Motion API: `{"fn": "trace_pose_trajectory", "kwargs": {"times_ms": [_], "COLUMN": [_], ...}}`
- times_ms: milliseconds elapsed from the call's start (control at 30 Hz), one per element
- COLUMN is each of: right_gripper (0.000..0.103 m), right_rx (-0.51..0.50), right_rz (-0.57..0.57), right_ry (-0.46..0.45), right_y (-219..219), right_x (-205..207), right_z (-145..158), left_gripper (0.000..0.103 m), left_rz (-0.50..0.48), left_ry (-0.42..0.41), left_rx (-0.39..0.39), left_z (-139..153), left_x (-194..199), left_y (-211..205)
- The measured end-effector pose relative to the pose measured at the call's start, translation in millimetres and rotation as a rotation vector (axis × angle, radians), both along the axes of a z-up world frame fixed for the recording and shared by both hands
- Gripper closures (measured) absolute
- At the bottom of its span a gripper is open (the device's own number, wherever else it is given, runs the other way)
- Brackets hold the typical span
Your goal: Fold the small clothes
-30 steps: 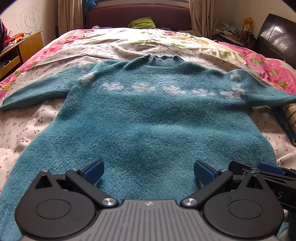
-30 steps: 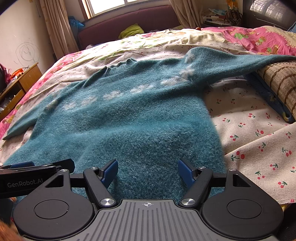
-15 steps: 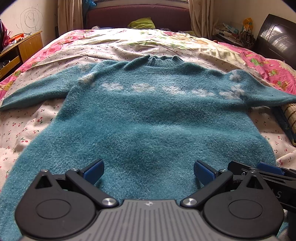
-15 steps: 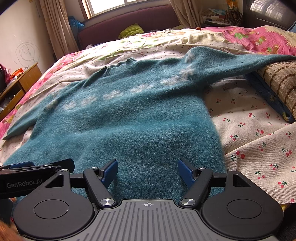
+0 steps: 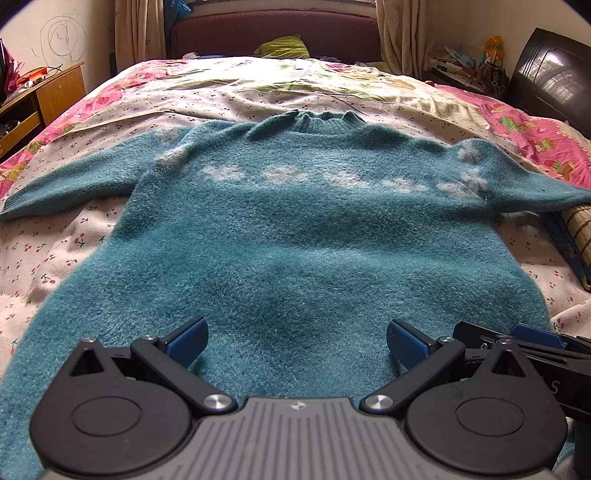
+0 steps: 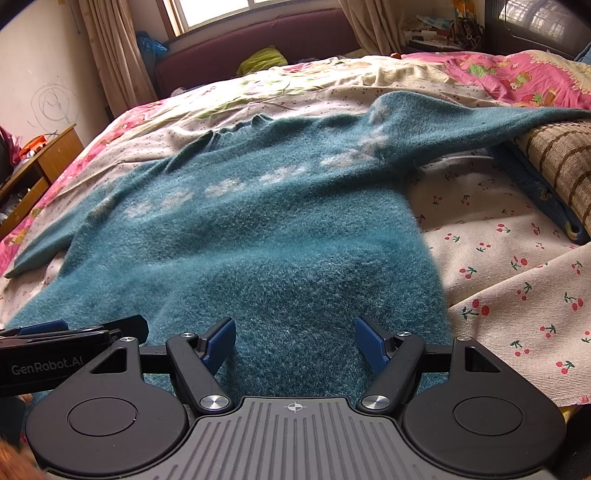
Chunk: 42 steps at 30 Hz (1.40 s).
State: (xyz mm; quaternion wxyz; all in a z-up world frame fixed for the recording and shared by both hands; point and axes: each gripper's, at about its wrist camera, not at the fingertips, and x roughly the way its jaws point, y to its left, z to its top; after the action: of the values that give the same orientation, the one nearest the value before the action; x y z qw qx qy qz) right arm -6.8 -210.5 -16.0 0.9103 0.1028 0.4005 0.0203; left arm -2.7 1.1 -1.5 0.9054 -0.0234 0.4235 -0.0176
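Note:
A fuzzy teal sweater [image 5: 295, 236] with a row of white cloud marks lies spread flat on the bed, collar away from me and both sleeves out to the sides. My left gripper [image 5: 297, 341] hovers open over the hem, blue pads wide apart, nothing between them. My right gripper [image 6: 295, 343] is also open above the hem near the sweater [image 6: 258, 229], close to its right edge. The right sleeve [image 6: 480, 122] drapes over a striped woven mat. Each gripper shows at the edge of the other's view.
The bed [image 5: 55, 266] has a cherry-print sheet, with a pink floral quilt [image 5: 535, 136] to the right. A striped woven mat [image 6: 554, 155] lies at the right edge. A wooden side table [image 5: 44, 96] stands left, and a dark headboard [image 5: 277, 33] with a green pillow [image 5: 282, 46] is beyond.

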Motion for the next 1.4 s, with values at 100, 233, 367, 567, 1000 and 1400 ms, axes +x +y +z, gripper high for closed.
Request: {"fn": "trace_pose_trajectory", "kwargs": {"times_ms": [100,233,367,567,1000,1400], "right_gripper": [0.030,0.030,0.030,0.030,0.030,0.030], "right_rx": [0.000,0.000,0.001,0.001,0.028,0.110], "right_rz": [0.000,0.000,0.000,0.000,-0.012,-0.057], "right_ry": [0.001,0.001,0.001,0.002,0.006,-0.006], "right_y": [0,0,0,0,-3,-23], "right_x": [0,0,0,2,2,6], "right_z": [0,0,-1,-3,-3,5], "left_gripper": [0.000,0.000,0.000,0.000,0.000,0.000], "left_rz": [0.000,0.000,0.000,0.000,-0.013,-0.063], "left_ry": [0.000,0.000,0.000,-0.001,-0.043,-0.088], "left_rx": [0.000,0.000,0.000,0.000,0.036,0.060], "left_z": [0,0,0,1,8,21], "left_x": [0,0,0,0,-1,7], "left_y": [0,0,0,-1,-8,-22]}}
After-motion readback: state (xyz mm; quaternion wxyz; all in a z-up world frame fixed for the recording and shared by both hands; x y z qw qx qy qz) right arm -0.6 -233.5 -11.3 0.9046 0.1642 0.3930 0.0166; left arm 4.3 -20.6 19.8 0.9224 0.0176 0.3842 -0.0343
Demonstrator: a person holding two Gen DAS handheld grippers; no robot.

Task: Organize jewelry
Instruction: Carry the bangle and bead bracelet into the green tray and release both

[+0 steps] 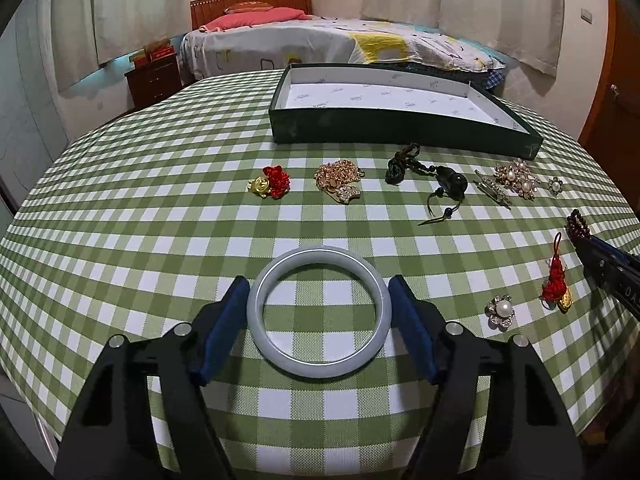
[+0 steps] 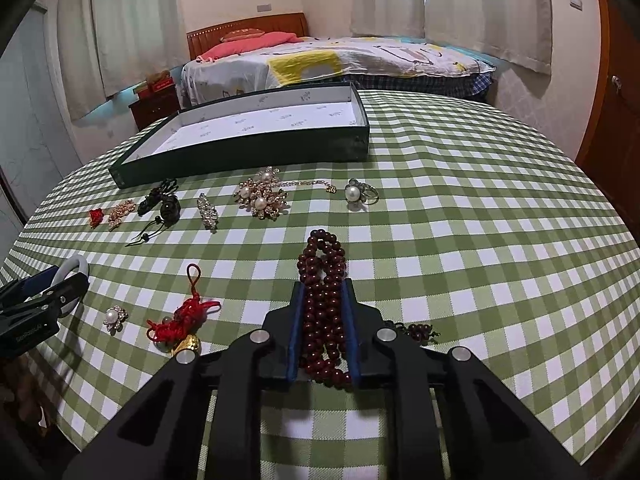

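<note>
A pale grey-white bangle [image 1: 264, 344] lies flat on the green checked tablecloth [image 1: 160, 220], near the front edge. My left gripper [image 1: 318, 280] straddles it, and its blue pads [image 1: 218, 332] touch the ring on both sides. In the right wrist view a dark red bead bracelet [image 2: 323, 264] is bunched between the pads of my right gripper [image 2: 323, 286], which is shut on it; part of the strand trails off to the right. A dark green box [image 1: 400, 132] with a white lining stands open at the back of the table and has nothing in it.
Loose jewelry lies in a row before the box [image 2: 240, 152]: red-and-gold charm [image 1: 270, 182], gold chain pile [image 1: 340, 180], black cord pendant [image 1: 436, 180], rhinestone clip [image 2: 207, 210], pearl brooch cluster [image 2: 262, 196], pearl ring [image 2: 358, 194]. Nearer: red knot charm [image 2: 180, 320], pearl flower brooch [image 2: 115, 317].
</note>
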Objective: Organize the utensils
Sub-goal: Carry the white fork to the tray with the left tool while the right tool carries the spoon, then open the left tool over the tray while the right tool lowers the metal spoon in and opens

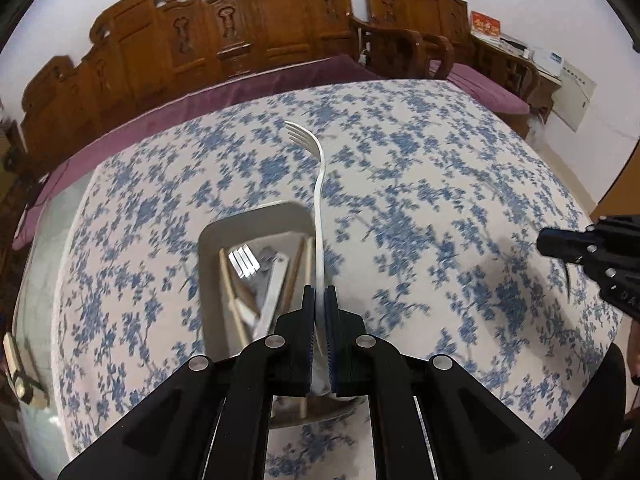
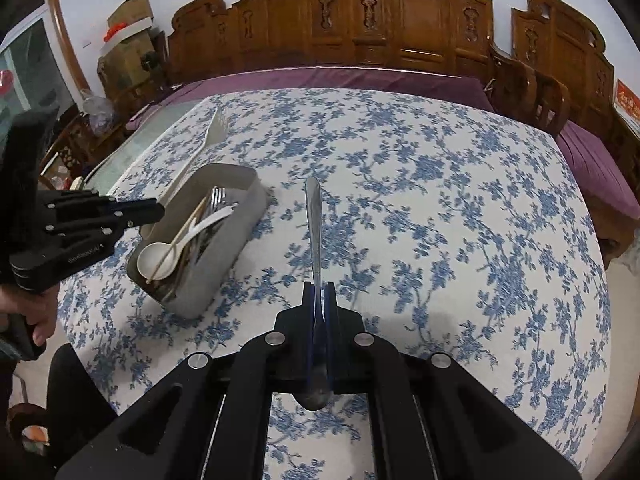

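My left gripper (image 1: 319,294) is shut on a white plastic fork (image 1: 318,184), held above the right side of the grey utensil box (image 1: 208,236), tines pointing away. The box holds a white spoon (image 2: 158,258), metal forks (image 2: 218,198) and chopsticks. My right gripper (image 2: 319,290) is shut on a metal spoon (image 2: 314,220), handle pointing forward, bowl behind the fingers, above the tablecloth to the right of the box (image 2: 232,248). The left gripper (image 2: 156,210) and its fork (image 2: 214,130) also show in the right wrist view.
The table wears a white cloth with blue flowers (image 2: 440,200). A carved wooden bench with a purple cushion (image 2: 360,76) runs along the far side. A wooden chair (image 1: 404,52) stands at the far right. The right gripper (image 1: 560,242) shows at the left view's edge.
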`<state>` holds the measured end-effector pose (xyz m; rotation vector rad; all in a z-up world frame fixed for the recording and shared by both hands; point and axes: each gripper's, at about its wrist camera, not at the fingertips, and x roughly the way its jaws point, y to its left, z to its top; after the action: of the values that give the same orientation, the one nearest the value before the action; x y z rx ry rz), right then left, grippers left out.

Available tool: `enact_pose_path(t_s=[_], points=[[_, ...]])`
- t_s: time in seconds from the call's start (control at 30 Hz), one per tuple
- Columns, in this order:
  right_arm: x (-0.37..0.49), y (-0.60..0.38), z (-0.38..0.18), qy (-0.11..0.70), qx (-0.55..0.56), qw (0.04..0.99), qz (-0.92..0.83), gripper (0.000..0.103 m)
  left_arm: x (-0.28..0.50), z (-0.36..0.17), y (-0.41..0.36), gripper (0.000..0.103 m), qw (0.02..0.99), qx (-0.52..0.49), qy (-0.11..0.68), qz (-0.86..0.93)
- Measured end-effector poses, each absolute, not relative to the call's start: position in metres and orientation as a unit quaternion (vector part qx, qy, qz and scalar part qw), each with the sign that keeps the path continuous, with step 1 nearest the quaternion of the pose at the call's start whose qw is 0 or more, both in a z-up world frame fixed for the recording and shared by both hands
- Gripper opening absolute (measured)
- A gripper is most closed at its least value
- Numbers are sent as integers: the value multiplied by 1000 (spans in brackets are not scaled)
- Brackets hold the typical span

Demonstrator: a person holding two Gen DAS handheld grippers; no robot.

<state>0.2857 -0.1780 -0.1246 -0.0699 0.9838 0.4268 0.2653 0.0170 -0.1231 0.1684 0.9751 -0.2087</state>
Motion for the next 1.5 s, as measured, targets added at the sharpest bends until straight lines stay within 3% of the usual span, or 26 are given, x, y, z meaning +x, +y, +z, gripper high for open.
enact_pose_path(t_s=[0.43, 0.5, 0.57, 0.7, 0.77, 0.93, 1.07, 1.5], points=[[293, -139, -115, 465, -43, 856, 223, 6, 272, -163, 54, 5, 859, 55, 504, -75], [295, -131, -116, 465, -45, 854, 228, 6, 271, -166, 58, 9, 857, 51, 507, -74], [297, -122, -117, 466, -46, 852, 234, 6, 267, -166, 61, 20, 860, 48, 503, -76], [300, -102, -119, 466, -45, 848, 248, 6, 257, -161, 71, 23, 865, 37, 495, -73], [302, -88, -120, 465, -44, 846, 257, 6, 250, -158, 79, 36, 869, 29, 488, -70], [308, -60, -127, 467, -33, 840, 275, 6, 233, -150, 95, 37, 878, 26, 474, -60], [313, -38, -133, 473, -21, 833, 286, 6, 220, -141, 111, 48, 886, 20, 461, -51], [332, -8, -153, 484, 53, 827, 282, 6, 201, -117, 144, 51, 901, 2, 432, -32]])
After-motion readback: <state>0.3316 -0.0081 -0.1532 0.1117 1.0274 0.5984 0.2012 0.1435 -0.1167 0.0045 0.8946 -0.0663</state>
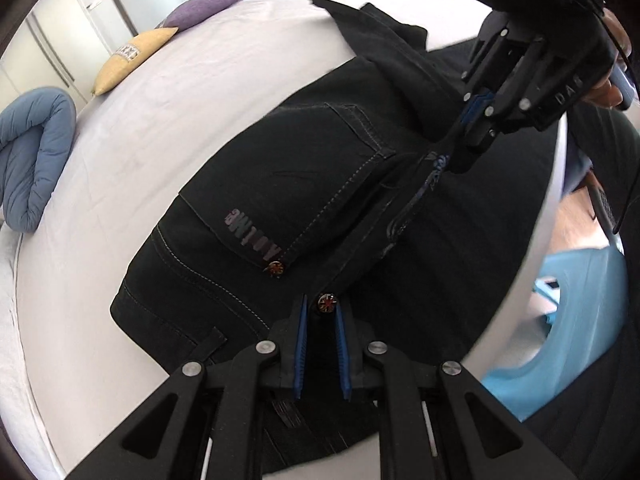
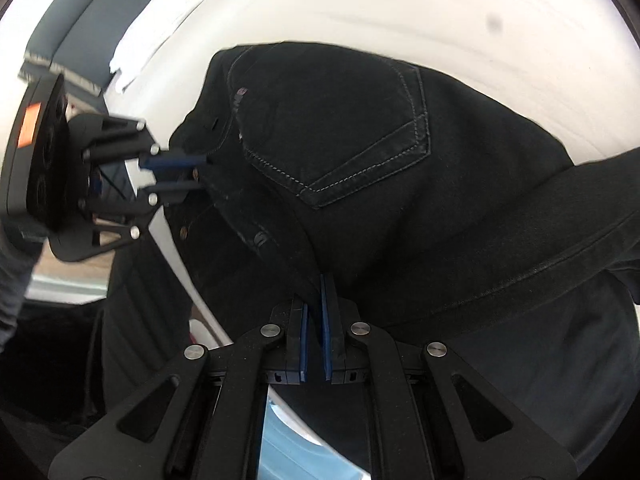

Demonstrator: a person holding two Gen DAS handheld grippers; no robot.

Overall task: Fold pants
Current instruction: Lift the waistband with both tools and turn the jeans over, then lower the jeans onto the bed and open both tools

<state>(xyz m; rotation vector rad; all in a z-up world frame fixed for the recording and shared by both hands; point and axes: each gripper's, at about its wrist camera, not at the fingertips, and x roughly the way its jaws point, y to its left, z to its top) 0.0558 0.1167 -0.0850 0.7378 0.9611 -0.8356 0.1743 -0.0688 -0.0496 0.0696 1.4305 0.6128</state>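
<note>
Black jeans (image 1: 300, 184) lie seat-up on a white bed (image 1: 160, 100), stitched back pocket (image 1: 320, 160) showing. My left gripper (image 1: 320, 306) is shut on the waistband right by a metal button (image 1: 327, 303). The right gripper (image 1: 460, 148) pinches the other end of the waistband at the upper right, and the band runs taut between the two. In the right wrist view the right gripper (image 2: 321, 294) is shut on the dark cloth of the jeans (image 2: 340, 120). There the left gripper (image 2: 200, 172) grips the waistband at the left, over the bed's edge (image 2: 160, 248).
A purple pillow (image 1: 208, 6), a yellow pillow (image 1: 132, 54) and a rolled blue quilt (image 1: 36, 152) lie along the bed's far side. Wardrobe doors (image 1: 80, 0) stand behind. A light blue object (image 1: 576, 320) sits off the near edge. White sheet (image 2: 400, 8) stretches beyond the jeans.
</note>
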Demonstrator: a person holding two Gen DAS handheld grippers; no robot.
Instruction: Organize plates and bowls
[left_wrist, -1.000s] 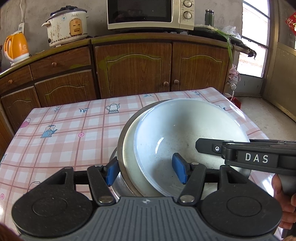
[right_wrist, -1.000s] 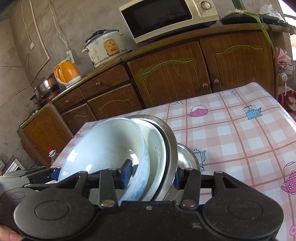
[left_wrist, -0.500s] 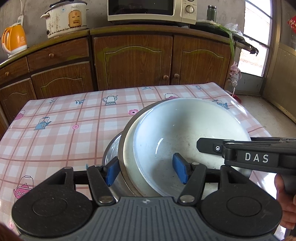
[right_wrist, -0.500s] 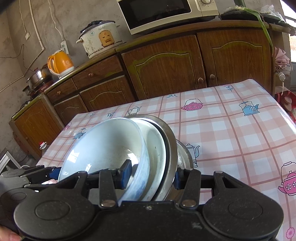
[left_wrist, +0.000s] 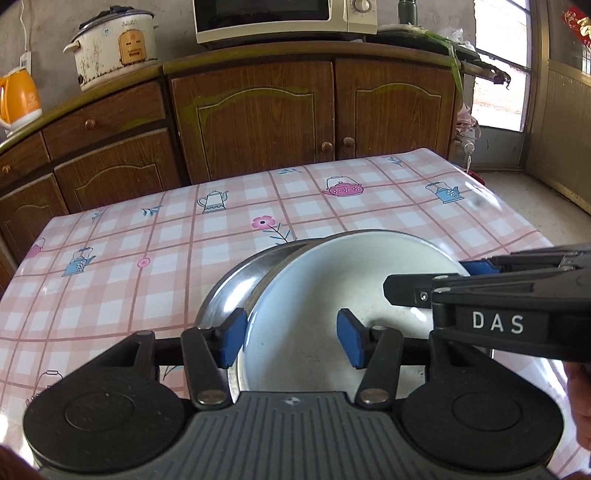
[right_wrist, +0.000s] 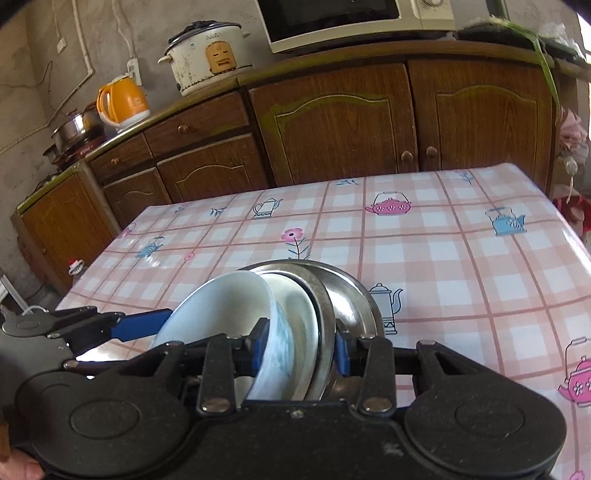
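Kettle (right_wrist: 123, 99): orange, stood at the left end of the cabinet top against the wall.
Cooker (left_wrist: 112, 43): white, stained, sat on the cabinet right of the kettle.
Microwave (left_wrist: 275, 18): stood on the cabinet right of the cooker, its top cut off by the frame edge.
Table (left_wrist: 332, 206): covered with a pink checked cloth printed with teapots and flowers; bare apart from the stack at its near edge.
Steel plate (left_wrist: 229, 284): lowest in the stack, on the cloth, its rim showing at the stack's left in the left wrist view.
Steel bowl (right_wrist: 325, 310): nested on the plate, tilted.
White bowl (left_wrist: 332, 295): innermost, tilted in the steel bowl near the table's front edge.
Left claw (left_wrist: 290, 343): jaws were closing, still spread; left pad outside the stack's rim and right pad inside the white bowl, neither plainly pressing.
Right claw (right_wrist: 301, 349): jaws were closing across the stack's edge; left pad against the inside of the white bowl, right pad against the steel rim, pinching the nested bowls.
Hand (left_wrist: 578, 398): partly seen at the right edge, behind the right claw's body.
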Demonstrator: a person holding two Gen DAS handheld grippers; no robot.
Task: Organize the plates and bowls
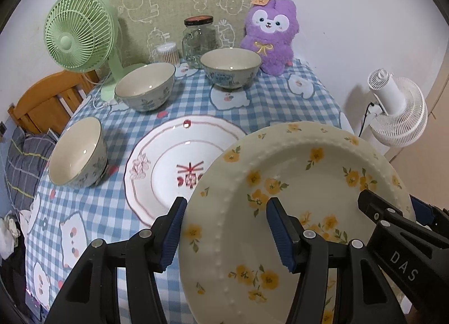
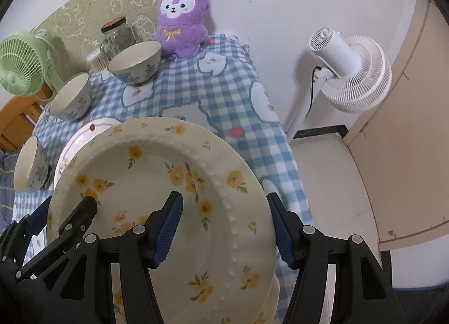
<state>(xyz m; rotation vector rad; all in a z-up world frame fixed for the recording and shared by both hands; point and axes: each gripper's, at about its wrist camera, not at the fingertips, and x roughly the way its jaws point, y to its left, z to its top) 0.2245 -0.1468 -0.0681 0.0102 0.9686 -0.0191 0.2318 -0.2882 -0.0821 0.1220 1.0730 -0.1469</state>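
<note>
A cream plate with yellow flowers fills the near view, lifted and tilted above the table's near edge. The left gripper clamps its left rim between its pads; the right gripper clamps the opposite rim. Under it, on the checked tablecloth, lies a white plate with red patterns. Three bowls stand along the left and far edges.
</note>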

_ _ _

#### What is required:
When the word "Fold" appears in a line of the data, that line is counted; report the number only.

#### Your response:
2